I think the safest option is to allow unraid to rebuild disk9, even though it is probably not necessary.

Does that make sense?

January 16, 200917 yr

I think I understand.

What has happened is that unRAID, at some point in the past, tried to write to that disk and got an error. A "real" write error is quite serious and likely means the disk is bad, but several things could happen to make it appear to unRAID that a write error occurred but, from the disk's perspective, a write error didn't really occur. For example, a bad or lose data or power cable.

But it doesn't matter to unRAID. Once it sees a write error it jumps into action and removes the physical drive from the array. But through the magic of unRAID, it simulates that drive. Anything you write to the drive goes to the simulated disk, not to the physical disk. I'm not sure if you wrote anything to the simulated disk or not. (I think you understand this but for the benefit of others, unRAID will NEVER put that disk back into service without user action.)

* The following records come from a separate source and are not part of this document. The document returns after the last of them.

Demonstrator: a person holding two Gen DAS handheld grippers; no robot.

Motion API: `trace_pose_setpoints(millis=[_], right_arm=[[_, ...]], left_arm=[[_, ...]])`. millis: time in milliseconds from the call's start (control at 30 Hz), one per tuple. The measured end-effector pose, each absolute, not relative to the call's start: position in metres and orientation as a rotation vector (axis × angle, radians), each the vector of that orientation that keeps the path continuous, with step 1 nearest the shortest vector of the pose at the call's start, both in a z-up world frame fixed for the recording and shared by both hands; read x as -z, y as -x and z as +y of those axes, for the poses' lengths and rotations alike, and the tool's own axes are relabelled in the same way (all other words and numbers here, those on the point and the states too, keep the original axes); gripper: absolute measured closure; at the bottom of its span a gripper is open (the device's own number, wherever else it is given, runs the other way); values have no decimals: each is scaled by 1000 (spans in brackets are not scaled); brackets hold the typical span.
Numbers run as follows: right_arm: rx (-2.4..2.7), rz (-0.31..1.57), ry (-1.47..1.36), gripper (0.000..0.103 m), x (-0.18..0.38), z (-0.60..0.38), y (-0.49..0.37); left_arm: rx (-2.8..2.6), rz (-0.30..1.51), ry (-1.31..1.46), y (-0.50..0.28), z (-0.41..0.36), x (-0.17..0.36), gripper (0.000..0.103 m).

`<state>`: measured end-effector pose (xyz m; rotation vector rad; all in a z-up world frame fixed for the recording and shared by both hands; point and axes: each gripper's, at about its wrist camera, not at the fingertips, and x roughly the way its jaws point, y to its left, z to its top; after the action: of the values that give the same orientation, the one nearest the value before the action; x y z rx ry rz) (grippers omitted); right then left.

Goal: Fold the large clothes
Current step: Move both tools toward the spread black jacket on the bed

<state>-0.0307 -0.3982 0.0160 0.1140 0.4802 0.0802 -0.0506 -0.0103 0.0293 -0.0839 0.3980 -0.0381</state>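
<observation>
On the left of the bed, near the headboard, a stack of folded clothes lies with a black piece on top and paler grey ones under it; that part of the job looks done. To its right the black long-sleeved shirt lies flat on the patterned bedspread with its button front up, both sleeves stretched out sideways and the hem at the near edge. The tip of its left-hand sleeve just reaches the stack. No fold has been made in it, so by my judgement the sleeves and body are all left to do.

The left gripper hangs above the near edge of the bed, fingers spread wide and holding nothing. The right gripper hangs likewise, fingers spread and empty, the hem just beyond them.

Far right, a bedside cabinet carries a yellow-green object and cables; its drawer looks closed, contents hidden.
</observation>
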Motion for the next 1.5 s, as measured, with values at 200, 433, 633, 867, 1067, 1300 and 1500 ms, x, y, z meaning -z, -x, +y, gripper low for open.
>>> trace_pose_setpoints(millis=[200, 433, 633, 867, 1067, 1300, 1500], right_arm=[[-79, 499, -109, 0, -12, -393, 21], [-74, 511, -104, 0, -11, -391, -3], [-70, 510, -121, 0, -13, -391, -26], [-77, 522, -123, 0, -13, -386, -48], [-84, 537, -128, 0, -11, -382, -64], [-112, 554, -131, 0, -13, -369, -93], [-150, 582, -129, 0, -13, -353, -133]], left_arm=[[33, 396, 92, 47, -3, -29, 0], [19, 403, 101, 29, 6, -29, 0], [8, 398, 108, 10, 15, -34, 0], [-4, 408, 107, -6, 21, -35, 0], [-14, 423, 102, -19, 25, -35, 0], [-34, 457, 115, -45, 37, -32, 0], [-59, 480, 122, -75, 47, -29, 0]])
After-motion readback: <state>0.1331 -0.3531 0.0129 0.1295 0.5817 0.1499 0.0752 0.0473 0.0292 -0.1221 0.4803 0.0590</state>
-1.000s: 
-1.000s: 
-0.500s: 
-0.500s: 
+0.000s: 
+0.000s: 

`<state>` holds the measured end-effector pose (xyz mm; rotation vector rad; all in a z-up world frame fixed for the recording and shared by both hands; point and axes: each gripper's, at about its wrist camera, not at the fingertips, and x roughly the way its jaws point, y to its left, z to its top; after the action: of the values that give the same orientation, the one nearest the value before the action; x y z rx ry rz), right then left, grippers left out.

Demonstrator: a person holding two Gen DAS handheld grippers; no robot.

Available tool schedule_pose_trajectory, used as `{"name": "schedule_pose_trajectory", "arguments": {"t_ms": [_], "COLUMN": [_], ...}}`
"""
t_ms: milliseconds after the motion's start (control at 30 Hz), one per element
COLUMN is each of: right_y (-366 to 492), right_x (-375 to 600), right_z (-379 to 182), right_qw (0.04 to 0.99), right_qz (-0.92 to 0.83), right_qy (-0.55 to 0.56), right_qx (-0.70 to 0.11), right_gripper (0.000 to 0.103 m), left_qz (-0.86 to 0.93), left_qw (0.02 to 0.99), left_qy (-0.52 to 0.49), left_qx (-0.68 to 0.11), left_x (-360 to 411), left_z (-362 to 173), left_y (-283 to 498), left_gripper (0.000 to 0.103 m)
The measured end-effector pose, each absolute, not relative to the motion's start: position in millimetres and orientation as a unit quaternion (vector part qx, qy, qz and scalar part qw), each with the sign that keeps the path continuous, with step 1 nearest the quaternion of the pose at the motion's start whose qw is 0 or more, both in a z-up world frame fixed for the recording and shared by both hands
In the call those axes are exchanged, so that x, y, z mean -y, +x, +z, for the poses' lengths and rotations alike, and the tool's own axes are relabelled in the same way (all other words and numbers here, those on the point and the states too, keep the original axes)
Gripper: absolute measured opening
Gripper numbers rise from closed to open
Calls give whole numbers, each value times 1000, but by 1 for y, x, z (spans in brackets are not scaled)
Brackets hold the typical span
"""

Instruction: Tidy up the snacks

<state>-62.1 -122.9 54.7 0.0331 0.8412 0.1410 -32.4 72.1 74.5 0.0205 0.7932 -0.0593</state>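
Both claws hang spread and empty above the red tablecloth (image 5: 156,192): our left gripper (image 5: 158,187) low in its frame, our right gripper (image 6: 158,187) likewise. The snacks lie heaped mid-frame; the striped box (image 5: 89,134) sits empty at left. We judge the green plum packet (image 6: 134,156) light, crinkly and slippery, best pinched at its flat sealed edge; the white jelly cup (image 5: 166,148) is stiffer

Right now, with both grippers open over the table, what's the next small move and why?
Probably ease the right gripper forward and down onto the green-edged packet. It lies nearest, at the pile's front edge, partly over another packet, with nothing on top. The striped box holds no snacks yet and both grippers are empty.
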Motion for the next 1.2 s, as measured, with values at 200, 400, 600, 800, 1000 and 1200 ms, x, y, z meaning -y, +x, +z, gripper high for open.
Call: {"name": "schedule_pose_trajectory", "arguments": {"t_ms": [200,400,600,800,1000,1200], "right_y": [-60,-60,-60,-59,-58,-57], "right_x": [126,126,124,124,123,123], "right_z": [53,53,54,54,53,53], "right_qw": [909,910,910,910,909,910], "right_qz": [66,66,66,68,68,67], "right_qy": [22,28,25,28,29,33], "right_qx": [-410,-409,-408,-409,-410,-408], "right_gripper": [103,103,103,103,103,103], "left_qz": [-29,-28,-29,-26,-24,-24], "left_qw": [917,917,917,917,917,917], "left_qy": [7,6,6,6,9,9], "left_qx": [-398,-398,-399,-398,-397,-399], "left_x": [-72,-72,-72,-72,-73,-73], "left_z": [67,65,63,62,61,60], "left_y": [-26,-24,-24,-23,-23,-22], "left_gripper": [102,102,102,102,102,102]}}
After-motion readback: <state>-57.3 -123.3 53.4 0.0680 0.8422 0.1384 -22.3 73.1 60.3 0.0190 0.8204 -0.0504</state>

So now you think you've fixed whatever the problem was and feel pretty confident that the disk is really okay and and you'd like to bring that disk back online.

So there have been 2 alternatives discussed:

1 - Let unRAID rebuild the disk back onto the original disk. This is a tried and true process, but nothing is without risk. And the risk here is that, while rebuilding, unRAID hits a read error on one of the other disks. If this occurs, your reconstructed disk will have an error on it. (This is pretty unlikely if you have been doing routine parity checks). Even less likely (hardly worth mentioning actually), but if a disk were to fail during the process you might be left with a major headache trying to recover data from 2 disks.

2 - Run the "trust my parity" procedure. This is much less "invasive" and does not cause any updates to your original disk. What it does cause is a parity check. If the simulated disk and the actual disks are very different (i.e., you've done some writing to the simulated disk), all of those updates will be lost. These will be seen as parity sync errors and "corrected" to make parity accurate with the physical disk contents. At the end you're back to the state when the drive initially failed. (Updates to other disks are not lost or affected). A substantial problem could occur, however, if you got part way through the "trust" process and the disk experienced a failure (i.e., your corrective actions were not successful after all). Your parity updates would be half baked, and the ability to accurately simulate potentially lost.

I would go with #2 if I was darn sure that I didn't write anything to the simulated disk.

There is are other options / variations ...

3 - Get ANOTHER ("fresh") disk and rebuild onto that, saving the original disk in a safe place. Then, if anything goes bad in the drive rebuild, you still have the original and have a second "at bat" to recover the data.

3b. You could then, if you wanted to, remove the fresh disk and put the original back in, and do another rebuild. You'd then have your fresh disk as a backup in case anything went wrong. BTW, this is for anal retentives only (like me)!

4. You could take the original disk out of the machine and install into another unRAID server. (Or copy your config directory to a backup (to restore later) and reinitialize the array for testing purposes, installing just that one disk without parity. Make sure you install it in a data slot and not the parity slot). You could then take a look around on that disk and make sure it seems to be okay. You could run a long smartctl test. Once you are confident in the drive, you could powerdown (safely) the unRAID server, restore your backup config directory (by putting the flash into a Windows machine), reboot unRAID, and run procedure #2 with more confidence.

Joe L.'s advice to save critical info (and new data if you know of something specific that you wrote while in simulated mode) from the disk is very appropriate. I would call it using a safety harness, more than a belt and suspenders. Do that before you do anything.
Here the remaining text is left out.